Common Misperceptions
- Economics is not the study of stock markets, money, or how to run a business. Although many new students believe they will be learning about these concepts, economics is a social science that seeks to better understand and predict human interactions; unlike business and finance, which focus on how to manage a business organization and invest money in a way to earn the highest return for investors.
- One essential assumption made in most economic analysis is that all humans are rational and will make choices based on what is always in their best interest. In the real world, obviously, people, businesses, and even entire societies can be highly irrational.
- Just because a decision is "irrational" in the economic sense, that doesn't mean that it is inherently wrong, bad, or lesser than what an economist would call a "rational" decision. In fact, the field of Behavioral Economics seeks to understand better the many reasons humans choose to make economically "irrational" choices in their decision making.

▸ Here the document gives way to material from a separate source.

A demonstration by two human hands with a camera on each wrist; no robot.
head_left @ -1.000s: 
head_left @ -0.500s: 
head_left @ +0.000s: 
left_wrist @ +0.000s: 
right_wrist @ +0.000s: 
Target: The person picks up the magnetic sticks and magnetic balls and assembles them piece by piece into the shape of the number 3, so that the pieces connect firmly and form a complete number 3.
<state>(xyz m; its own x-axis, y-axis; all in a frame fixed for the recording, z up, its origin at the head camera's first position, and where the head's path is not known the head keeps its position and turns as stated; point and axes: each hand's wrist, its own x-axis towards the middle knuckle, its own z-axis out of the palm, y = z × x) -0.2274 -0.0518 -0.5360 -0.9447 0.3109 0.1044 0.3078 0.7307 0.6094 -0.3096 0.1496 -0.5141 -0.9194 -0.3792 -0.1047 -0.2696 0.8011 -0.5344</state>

- One of the four economic resources that societies must decide how to allocate is capital. When people use the word capital in everyday conversation, many people are referring to money or “financial capital.” In economics, capital is defined as the already-produced goods (tools, machinery, equipment, and physical infrastructure) that are used in the production of other goods or services. A robot on a car factory floor is defined as capital in economics; money you borrow to start your own business is not.
Discussion questions
- Victorian historian Thomas Carlyle once called economics the "dismal science" because he believed it obsessively focused on the scarcity of resources. What does the field of economics provide society that other sciences such as chemistry, biology and physics cannot?
- Using at least three key terms from this lesson, explain how scarcity affects you in your everyday life.
- What are the three basic economic questions? How have different societies that you know about or have studied in other classes attempted to answer these questions?